Such functionalities include very high surface areas, large
interfacial contact areas, high electrical conductivities, and
short charge diffusion lengths. For example, we recently
described a supercapacitor electrode with coaxial nanowires
of manganese oxide (MnO2)/poly(3,4-ethylenedioxythiophene)

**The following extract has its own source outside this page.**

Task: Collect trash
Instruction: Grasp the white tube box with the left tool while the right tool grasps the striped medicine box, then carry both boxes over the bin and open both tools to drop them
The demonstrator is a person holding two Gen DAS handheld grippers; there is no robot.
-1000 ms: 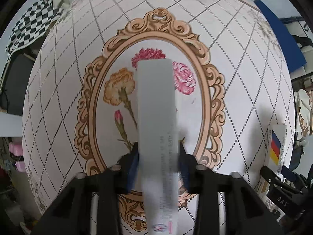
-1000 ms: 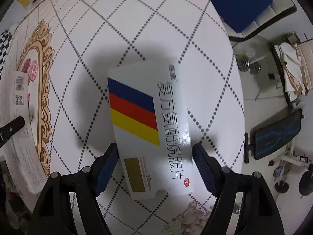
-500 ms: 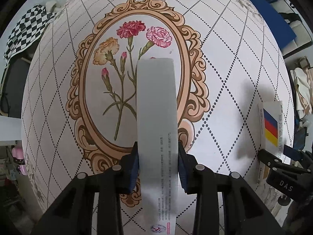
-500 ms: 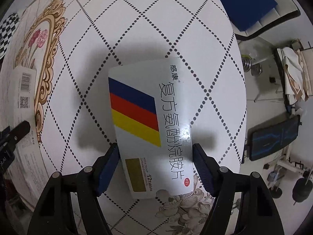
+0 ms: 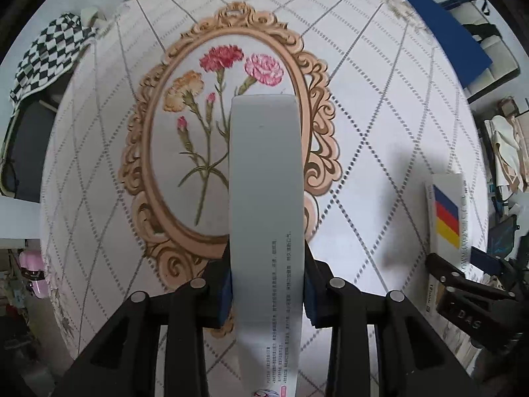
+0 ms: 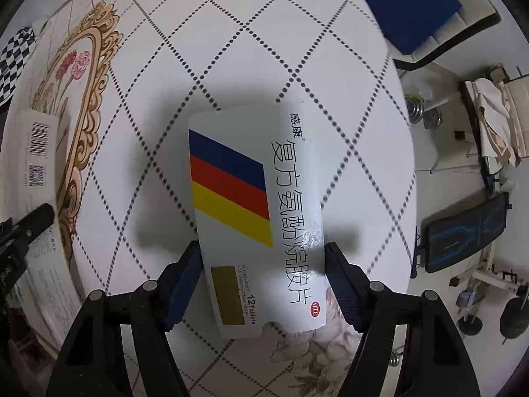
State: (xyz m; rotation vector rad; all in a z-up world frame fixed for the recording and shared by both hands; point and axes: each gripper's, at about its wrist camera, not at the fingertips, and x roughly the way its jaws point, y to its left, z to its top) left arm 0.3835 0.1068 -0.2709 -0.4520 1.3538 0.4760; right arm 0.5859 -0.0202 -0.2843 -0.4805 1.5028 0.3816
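table (image 5: pixel 380 106): white cloth, dotted diamond grid; gold oval frame with carnations (image 5: pixel 228 76); grey floral corner print (image 6: pixel 317 340)

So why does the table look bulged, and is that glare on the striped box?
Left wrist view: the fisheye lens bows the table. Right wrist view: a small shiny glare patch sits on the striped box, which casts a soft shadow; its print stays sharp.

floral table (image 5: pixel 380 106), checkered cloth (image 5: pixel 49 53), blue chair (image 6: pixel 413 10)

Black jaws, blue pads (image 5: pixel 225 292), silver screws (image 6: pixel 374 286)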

(PEDOT) that showed much higher specific capacitance and
stronger mechanical strength compared to not only pure MnO2
or PEDOT bulk structures but also the pure nanostructures.12
Similarly, utilizing 3-dimensional nanostructured electrodes in
a solid oxide fuel cell (SOFC) can theoretically improve the cell
performance by dramatically increasing the interfacial contact
area between the catalyst, the current collector and the fuel,
(i.e. the triple phase boundary TPB). Prinz and coworkers have
pioneered the development of 2-dimensional SOFCs with
ultrathin electrolytes supported by porous nickel nanohole
arrays,13 as well as 3-dimensional micrometre-size SOFC
structures9 with up to a 75% increase of current densities
compared to flat 2-dimensional SOFCs. We describe here
new 3-D composite structures with highly ordered nanotube
arrays as free-standing films that were prepared by utilizing
template-assisted electrodeposition methods.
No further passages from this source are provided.